Die Wärterin schaute auf den Platz hinunter, von wo die kleinen, hellen Rufe spielender Kinder heraufkamen.

»Es kann noch eine Stunde offen bleiben«, sagte sie, »heute ist es ja warm – schon ganz Frühjahr – –, und da drunten an der Mauer blüht wirklich schon der Marillenbaum.«

Amadeus Wegerer seufzte. Da unten blühte ein Baum – und wie viele blühten fern irgendwo – wie viele!

Dann zuckte es wieder durch sein Hirn: Eine Stunde noch – nur eine Stunde –?

Er wollte sprechen, aber er wußte nicht, was er sagen sollte. Denn daß er auf das ferne Klingen der Geige wartete, davon zu sprechen, hätte er als Verrat empfunden.

Und wenn nun in dieser einen Stunde die Geige nicht klang – –?

Er wälzte sich ruhelos hin und her und horchte ängstlich auf das eilfertige Ticken der kleinen Weckeruhr, die auf dem Tisch der Wärterin stand. Er konnte nicht hinsehen, hörte nur die Sekunden laufen, spitz und fein wie kleine, hämische Geister, und jede raubte ihm ein Körnchen Hoffnung und jede pisperte: »Noch klingt sie nicht – noch nicht – noch nicht –.«

Plötzlich aber stemmte er sich gegen diese Tyrannei des Zweifels – mit einem jähen Entschluß – mit zusammengenommener Kraft. Und nun wußte er: Die Geige würde klingen! Plötzlich wußte er das. Es war ihm die Gewißheit fertig ins Herz gesprungen. Und nun war er auch gar nicht mehr unruhig, es verließ ihn Furcht und Sorge, das treibende Wollen und Sehnen, jeder Zweifel, es könnte verderben, jede Angst und Unrast – – alles – alles. Er lag völlig klar und kühl, sein Blut ging langsam, sein Denken versöhnt und heiter.

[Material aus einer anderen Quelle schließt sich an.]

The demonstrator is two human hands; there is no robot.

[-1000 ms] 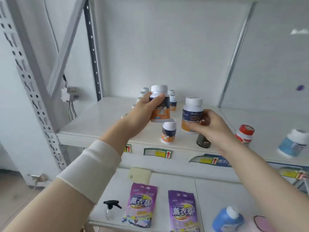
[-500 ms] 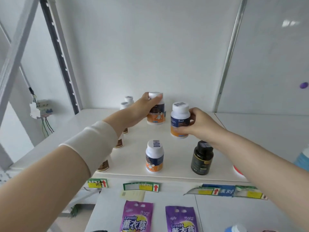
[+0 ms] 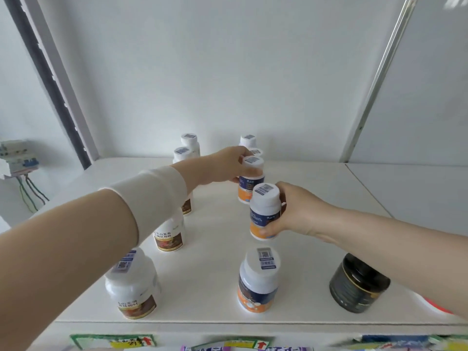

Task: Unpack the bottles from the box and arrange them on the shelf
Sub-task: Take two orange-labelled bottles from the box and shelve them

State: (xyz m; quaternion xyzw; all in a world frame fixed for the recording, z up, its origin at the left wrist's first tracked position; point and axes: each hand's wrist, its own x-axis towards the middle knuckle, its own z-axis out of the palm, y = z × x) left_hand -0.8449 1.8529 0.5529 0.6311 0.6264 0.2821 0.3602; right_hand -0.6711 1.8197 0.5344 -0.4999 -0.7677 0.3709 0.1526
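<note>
My left hand (image 3: 225,165) grips a white-capped bottle with a blue and orange label (image 3: 250,182) near the back of the white shelf (image 3: 212,249). A matching bottle (image 3: 263,211) is held by my right hand (image 3: 296,211) just in front of it, its base close to the shelf. A third bottle of this kind (image 3: 258,279) stands alone near the front edge, and more white caps (image 3: 248,141) show behind my left hand. The box is out of sight.
A row of white bottles with brown labels (image 3: 133,287) runs front to back under my left arm. A black jar (image 3: 358,285) stands at the front right, a red lid partly hidden under my right arm. Price tags line the shelf's front edge.
The camera has moved closer and higher over the shelf. Both hands have carried their bottles toward the back of the shelf, into line with the front blue and orange bottle.
</note>
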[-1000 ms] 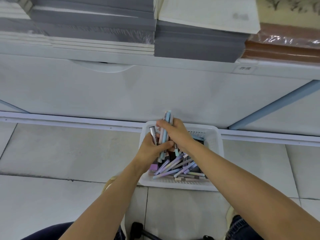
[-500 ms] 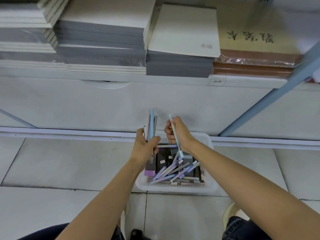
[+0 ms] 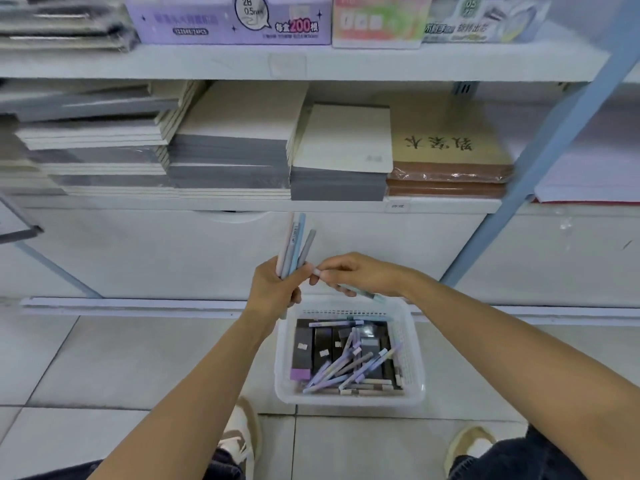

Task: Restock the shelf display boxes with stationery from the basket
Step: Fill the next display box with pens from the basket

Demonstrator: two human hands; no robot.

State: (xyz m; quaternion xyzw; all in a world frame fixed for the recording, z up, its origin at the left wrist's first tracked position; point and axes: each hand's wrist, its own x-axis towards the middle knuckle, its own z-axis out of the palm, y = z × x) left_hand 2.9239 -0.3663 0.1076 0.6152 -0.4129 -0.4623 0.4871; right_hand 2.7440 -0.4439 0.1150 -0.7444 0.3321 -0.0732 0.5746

Draußen neigte sich die Sonne, der Himmel wurde licht und über den Dächern lag ein seines, unirdisches Flimmern.

Da klang die Geige.

Wie die Stimme des Engels, voll und tief, werbend und wehmütig herb. Sie sang und zitterte, stieg klagend abwärts, rief in sanften Zügen voll Sehnsucht, sprang auf und jubelte nach oben. Sie streichelte über die Stirn des Musikanten, griff mit sacht befreiender Hand nach seiner Seele, führte sie auf glitzernden Wegen leicht empor, zeigte ihr in fernverklärten Bildern Mutterhaus, Kinderland und Liebesgarten und ließ sie aller ersehnten Weiten reine Wonne erfahren.

So starb Amadeus Wegerer, der Musikant, erlöst und glücklich, ein Lächeln auf den Lippen, die Arme ausgebreitet und die Augen weit offen.